Could you repeat the whole listing below exactly, omitting any picture it holds?

---------------

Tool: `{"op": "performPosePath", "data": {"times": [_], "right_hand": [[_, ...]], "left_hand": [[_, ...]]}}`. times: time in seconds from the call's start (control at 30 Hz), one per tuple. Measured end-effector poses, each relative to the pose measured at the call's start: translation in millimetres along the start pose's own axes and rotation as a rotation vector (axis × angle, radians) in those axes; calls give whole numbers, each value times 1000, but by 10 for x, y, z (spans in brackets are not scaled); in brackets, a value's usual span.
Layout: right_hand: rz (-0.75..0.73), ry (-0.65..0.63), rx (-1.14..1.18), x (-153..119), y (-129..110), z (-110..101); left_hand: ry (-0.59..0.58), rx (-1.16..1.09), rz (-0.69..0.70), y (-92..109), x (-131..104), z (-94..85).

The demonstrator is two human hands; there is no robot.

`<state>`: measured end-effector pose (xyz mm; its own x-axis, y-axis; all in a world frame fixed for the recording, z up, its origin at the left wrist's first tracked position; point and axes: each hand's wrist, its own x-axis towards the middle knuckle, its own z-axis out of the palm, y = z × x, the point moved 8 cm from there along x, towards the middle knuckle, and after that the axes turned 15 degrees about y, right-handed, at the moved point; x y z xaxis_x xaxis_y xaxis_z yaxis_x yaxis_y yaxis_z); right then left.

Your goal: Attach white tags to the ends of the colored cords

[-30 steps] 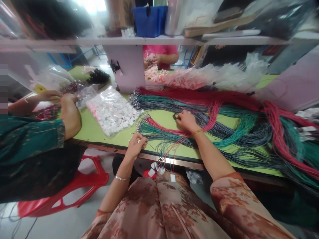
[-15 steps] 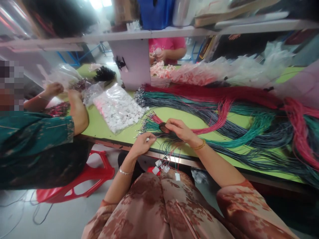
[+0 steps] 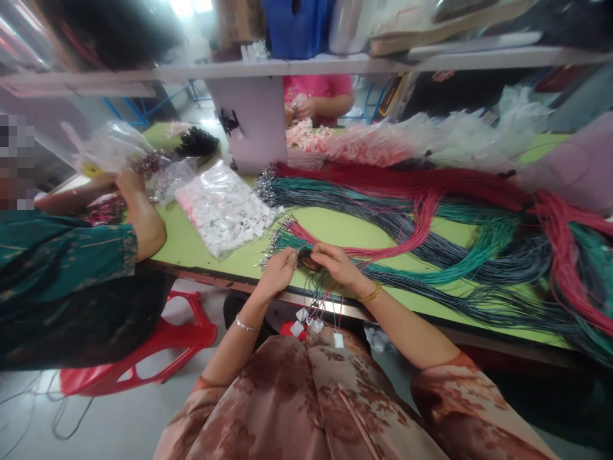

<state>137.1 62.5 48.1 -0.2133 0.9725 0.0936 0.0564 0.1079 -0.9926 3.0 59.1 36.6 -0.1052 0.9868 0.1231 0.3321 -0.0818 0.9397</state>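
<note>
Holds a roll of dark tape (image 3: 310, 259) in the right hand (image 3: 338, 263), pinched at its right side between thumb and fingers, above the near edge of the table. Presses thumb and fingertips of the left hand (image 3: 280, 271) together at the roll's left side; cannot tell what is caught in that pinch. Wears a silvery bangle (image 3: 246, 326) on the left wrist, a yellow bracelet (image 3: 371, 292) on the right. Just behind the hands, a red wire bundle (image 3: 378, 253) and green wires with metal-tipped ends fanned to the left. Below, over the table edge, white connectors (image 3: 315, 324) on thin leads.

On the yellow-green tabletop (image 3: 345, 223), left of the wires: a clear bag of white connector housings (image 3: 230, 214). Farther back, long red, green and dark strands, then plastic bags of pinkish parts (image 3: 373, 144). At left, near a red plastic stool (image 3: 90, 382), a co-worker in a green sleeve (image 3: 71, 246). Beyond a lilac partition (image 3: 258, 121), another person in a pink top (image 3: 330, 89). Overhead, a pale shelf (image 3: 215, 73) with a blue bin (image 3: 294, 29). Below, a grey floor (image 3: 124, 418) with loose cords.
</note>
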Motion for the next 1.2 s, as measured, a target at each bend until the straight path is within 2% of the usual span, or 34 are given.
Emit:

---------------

● TASK RESULT
Tool: `{"op": "performPosePath", "data": {"times": [_], "right_hand": [[_, ...]], "left_hand": [[_, ...]]}}`. times: time in seconds from the call's start (control at 30 Hz), one per tuple. Measured end-effector poses, each relative to the pose measured at the call's start: translation in millimetres along the start pose's own axes and rotation as a rotation vector (axis × angle, radians) in those axes; calls give whole numbers, each value times 1000, but by 10 for x, y, z (spans in brackets are not scaled); in brackets, a value's usual span.
Layout: right_hand: rz (-0.75..0.73), ry (-0.65..0.63), rx (-1.14..1.18), x (-153..119), y (-129..110), z (-110..101); left_hand: ry (-0.59..0.58), rx (-1.16..1.09), rz (-0.69..0.70), y (-92..109), x (-131..104), z (-94..85).

The demonstrator is two human hands; there is no robot.

`<state>`: measured end-effector pose (xyz mm; its own x-axis, y-axis; all in a world frame fixed for the recording, z up, its origin at the left wrist's first tracked position; point and axes: each hand's wrist, its own x-axis towards the middle knuckle, its own z-axis out of the palm, y = z × x, the point moved 8 cm from there along x, towards the middle knuckle, and after that the axes turned 15 degrees about y, right-handed, at the moved point; x y z xaxis_x xaxis_y xaxis_z yaxis_x yaxis_y yaxis_z); right then left.

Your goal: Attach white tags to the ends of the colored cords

[-30 steps] 
[-15 steps] 
[+0 steps] 

<state>137.1 62.5 48.1 -0.2133 0.9725 0.0936 0.0564 0.1079 -0.9926 3.0 59.1 36.6 -0.1052 0.9868 0.1231 0.3321 -0.0818 0.9397</state>
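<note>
Holds a roll of dark tape (image 3: 310, 259) in the right hand (image 3: 338, 263), pinched at its right side between thumb and fingers, above the near edge of the table. Presses thumb and fingertips of the left hand (image 3: 280, 271) together at the roll's left side; cannot tell what is caught in that pinch. Wears a silvery bangle (image 3: 246, 326) on the left wrist, a yellow bracelet (image 3: 371, 292) on the right. Just behind the hands, a red wire bundle (image 3: 378, 253) and green wires with metal-tipped ends fanned to the left. Below, over the table edge, white connectors (image 3: 315, 324) on thin leads.

On the yellow-green tabletop (image 3: 345, 223), left of the wires: a clear bag of white connector housings (image 3: 230, 214). Farther back, long red, green and dark strands, then plastic bags of pinkish parts (image 3: 373, 144). At left, near a red plastic stool (image 3: 90, 382), a co-worker in a green sleeve (image 3: 71, 246). Beyond a lilac partition (image 3: 258, 121), another person in a pink top (image 3: 330, 89). Overhead, a pale shelf (image 3: 215, 73) with a blue bin (image 3: 294, 29). Below, a grey floor (image 3: 124, 418) with loose cords.
</note>
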Motion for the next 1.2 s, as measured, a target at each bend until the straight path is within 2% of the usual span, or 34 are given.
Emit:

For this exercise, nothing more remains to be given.